A bug was introduced in v1.2.0 that when enablePreload and enableSnapshot flags are set to true but max.segment.preload.threads is left as 0, the preloading mechanism is still enabled but segments fail to get loaded as there is no threads for preloading. This was fixed in newer versions, but for v1.2.0, if enablePreload and enableSnapshot are set to true, remember to set max.segment.preload.threads to a positive value as well. Server restart is needed to get max.segment.preload.threads config change into effect.

Handle out-of-order events

There are 2 configs added related to handling out-of-order events.

dropOutOfOrderRecord

To enable dropping of out-of-order record, set the dropOutOfOrderRecord to true. For example:

{
  "upsertConfig": {
    ...,
    "dropOutOfOrderRecord": true
  }
}

This feature doesn't persist any out-of-order event to the consuming segment. If not specified, the default value is false.

When false, the out-of-order record gets persisted to the consuming segment, but the MetadataManager mapping is not updated thus this record is not referenced in query or in any future updates. You can still see the records when using skipUpsert query option.
When true, the out-of-order record doesn't get persisted at all and the MetadataManager mapping is not updated so this record is not referenced in query or in any future updates.
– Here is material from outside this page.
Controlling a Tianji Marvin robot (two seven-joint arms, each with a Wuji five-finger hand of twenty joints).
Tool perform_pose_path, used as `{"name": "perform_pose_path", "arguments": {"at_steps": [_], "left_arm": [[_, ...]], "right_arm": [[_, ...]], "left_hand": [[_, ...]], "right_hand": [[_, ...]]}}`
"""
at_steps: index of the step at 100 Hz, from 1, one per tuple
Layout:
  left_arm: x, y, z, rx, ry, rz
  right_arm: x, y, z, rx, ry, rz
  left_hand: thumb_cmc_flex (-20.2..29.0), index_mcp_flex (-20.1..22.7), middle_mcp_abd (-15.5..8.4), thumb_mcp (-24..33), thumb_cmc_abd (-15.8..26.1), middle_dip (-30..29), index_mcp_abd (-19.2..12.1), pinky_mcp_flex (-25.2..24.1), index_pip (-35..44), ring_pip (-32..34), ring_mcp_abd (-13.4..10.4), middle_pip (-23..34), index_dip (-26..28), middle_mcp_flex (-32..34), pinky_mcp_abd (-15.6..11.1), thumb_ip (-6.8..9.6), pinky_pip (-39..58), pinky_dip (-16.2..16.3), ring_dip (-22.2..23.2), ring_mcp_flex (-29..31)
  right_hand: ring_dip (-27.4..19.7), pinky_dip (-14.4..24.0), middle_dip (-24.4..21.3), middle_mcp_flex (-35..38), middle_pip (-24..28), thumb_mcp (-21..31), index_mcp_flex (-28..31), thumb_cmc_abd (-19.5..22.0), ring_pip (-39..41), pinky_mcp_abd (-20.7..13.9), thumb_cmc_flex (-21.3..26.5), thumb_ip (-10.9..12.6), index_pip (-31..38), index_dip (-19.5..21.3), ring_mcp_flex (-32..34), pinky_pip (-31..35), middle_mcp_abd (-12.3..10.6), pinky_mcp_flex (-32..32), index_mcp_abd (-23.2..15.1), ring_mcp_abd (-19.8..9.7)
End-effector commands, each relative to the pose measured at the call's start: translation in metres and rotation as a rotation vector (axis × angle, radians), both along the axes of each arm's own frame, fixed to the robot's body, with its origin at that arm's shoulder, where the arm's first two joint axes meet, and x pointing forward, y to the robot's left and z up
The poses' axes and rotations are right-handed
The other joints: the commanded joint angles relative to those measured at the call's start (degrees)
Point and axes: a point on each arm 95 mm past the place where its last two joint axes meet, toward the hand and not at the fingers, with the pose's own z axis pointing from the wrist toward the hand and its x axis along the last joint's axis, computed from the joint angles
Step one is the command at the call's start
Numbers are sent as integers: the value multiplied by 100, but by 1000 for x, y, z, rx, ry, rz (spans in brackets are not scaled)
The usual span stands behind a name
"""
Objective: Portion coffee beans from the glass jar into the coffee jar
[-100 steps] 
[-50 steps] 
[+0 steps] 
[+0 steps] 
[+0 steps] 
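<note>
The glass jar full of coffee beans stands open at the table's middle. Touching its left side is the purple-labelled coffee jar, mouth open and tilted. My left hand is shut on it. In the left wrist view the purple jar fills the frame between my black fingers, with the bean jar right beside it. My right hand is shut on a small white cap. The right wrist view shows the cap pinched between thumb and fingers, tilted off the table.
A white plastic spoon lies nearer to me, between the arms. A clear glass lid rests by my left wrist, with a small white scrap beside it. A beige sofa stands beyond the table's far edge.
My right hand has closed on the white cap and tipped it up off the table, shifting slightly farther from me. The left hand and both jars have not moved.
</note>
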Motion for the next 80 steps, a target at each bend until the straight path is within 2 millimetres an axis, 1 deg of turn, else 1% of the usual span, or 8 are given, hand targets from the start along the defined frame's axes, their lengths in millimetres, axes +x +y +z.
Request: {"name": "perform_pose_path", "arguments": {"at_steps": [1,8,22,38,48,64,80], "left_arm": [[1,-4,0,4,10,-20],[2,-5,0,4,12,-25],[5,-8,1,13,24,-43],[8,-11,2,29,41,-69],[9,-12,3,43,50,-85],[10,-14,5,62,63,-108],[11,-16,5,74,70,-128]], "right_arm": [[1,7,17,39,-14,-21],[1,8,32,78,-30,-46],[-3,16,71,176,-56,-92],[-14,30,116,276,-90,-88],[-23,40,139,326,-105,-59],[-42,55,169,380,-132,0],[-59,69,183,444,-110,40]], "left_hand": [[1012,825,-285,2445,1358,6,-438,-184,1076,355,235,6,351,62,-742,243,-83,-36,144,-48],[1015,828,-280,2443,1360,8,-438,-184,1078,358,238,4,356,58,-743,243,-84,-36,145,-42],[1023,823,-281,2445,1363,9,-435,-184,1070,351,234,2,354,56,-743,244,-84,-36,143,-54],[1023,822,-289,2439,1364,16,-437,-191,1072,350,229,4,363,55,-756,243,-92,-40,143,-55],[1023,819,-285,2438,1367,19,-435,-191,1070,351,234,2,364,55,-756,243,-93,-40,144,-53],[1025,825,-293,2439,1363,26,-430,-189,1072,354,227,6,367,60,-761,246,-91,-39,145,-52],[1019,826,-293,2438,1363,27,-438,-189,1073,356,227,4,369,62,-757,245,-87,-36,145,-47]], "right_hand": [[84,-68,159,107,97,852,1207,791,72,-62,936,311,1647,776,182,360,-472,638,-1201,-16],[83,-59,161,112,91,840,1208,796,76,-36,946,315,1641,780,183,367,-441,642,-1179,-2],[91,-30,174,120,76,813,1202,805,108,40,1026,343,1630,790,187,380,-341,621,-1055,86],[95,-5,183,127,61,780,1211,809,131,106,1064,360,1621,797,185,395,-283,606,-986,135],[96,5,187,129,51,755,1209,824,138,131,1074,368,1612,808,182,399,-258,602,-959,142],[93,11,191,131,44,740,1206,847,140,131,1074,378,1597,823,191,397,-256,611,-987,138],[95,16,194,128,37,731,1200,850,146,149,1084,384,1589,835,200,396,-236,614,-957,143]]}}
You cannot see the records when using skipUpsert query option.

outOfOrderRecordColumn

This is to identify out-of-order events programmatically. To enable this config, add a boolean field in your table schema, say isOutOfOrder and enable via this config. For example:

{
  "upsertConfig": {
    ...,
    "outOfOrderRecordColumn": "isOutOfOrder"
  }
}

This feature persists a true / false value to the isOutOfOrder field based on the orderness of the event. You can filter out out-of-order events while using skipUpsert to avoid any confusion. For example:

select key, val from tbl1 where isOutOfOrder = false option(skipUpsert=false)

Use custom metadata manager

Pinot supports custom PartitionUpsertMetadataManager that handle records and segments updates.

{
  "upsertConfig": {
    "metadataManagerClass": org.apache.pinot.segment.local.upsert.CustomPartitionUpsertMetadataManager
  }
}

Adding custom upsert managers

You can add custom PartitionUpsertMetadataManager as follows:

Create a new java project. Make sure you keep the package name as org.apache.pinot.segment.local.upsert.xxx
In your java project include the dependency

<dependency>
  <groupId>org.apache.pinot</groupId>
  <artifactId>pinot-segment-local</artifactId>
  <version>1.0.0</version>
 </dependency>

include 'org.apache.pinot:pinot-common:1.0.0'

Add your custom partition manager that implements PartitionUpsertMetadataManager interface

//Example custom partition manager

class CustomPartitionUpsertMetadataManager implements PartitionUpsertMetadataManager {}

Add your custom TableUpsertMetadataManager that implements BaseTableUpsertMetadataManager interface

//Example custom table upsert metadata manager

public class CustomTableUpsertMetadataManager extends BaseTableUpsertMetadataManager {}

Place the compiled JAR in the /plugins directory in pinot. You will need to restart all Pinot instances if they are already running.
Now, you can use the custom upsert manager in table configs as follows:

{
  "upsertConfig": {
    "metadataManagerClass": org.apache.pinot.segment.local.upsert.CustomPartitionUpsertMetadataManager
  }
}

⚠️ The upsert manager class name is case-insensitive as well.

Upsert table limitations

There are some limitations for the upsert Pinot tables.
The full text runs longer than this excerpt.